• **WORK ORDER**
Every line of the data, first to last, must be written out unchanged.

• **DATASET CONTENT**
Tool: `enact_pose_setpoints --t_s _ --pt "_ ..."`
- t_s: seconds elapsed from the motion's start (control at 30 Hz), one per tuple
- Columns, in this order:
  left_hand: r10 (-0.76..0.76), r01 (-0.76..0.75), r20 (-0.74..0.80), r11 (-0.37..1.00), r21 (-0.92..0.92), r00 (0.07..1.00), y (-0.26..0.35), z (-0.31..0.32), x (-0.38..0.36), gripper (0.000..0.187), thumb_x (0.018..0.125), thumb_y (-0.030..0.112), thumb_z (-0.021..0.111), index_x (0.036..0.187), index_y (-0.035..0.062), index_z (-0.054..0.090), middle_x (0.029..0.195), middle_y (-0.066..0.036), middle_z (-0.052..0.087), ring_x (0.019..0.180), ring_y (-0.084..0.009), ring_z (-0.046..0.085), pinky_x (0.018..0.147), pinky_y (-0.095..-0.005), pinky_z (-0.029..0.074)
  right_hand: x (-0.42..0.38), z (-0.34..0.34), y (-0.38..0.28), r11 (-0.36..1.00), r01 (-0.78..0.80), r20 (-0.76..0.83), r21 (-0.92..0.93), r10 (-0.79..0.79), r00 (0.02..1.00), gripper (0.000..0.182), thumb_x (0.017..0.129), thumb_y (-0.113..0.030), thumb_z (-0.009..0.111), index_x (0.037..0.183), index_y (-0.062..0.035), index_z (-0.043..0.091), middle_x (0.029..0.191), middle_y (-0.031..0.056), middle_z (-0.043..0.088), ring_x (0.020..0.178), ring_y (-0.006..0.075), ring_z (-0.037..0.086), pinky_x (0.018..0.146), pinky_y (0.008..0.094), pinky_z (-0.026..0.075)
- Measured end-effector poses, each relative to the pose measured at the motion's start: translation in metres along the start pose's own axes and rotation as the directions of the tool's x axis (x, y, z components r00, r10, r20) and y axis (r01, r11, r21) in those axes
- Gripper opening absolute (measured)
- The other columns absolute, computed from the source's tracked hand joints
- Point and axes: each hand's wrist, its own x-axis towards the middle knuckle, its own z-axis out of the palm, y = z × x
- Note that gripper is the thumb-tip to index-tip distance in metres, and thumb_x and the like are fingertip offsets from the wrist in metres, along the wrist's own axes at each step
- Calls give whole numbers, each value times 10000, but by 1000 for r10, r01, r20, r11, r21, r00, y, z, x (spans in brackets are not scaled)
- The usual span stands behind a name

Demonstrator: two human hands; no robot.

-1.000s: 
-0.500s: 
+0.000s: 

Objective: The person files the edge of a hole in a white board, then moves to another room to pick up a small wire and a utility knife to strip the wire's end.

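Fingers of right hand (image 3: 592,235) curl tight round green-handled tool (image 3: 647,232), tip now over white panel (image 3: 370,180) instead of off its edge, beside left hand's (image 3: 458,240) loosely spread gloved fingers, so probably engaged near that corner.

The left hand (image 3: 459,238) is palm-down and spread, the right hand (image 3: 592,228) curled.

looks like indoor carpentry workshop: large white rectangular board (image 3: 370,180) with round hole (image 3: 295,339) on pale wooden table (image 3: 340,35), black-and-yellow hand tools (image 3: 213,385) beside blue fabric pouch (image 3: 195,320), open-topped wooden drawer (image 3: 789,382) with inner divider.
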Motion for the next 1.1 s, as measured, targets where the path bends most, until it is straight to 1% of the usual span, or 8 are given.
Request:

• **SOLUTION FOR THIS TASK**
Tool: `enact_pose_setpoints --t_s _ --pt "_ ..."`
- t_s: seconds elapsed from the motion's start (control at 30 Hz), one per tuple
- Columns, in this order:
  left_hand: r10 (-0.76..0.76), r01 (-0.76..0.75), r20 (-0.74..0.80), r11 (-0.37..1.00), r21 (-0.92..0.92), r00 (0.07..1.00), y (-0.26..0.35), z (-0.31..0.32), x (-0.38..0.36), gripper (0.000..0.187), thumb_x (0.018..0.125), thumb_y (-0.030..0.112), thumb_z (-0.021..0.111), index_x (0.036..0.187), index_y (-0.035..0.062), index_z (-0.054..0.090), middle_x (0.029..0.195), middle_y (-0.066..0.036), middle_z (-0.052..0.087), ring_x (0.019..0.180), ring_y (-0.084..0.009), ring_z (-0.046..0.085), pinky_x (0.018..0.147), pinky_y (-0.095..-0.005), pinky_z (-0.029..0.074)
  right_hand: x (-0.42..0.38), z (-0.34..0.34), y (-0.38..0.28), r11 (-0.36..1.00), r01 (-0.78..0.80), r20 (-0.76..0.83), r21 (-0.92..0.93), r10 (-0.79..0.79), r00 (0.02..1.00), gripper (0.000..0.182), thumb_x (0.017..0.129), thumb_y (-0.113..0.030), thumb_z (-0.009..0.111), index_x (0.037..0.183), index_y (-0.062..0.035), index_z (-0.043..0.091), middle_x (0.029..0.191), middle_y (-0.031..0.056), middle_z (-0.043..0.088), ring_x (0.020..0.178), ring_y (-0.006..0.075), ring_z (-0.037..0.086), pinky_x (0.018..0.146), pinky_y (0.008..0.094), pinky_z (-0.026..0.075)
- Measured end-effector poses, each relative to the pose measured at the motion's start: translation in metres along the start pose's own axes and rotation as the directions of the tool's x axis (x, y, z components r00, r10, r20) and y axis (r01, r11, r21) in those axes
- Gripper opening absolute (measured)
- The other columns absolute, computed from the source's tracked hand joints
- Point and axes: each hand's wrist, its own x-axis towards the middle knuckle, its own z-axis out of the palm, y = z × x
- Note that gripper is the thumb-tip to index-tip distance in metres, and thumb_x and the like are fingertip offsets from the wrist in metres, along the wrist's own axes at each step
- Calls give whole numbers, each value times 10000, but by 1000 for r10, r01, r20, r11, r21, r00, y, z, x (spans in brackets are not scaled)
- The usual span stands behind a name

Demonstrator: two human hands; no robot.

-1.000s: 
-0.500s: 
+0.000s: 

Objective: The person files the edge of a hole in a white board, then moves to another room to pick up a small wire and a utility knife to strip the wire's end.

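Fingers of right hand (image 3: 592,235) curl tight round green-handled tool (image 3: 647,232), tip now over white panel (image 3: 370,180) instead of off its edge, beside left hand's (image 3: 458,240) loosely spread gloved fingers, so probably engaged near that corner.

The left hand (image 3: 459,238) is palm-down and spread, the right hand (image 3: 592,228) curled.

looks like indoor carpentry workshop: large white rectangular board (image 3: 370,180) with round hole (image 3: 295,339) on pale wooden table (image 3: 340,35), black-and-yellow hand tools (image 3: 213,385) beside blue fabric pouch (image 3: 195,320), open-topped wooden drawer (image 3: 789,382) with inner divider.
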Motion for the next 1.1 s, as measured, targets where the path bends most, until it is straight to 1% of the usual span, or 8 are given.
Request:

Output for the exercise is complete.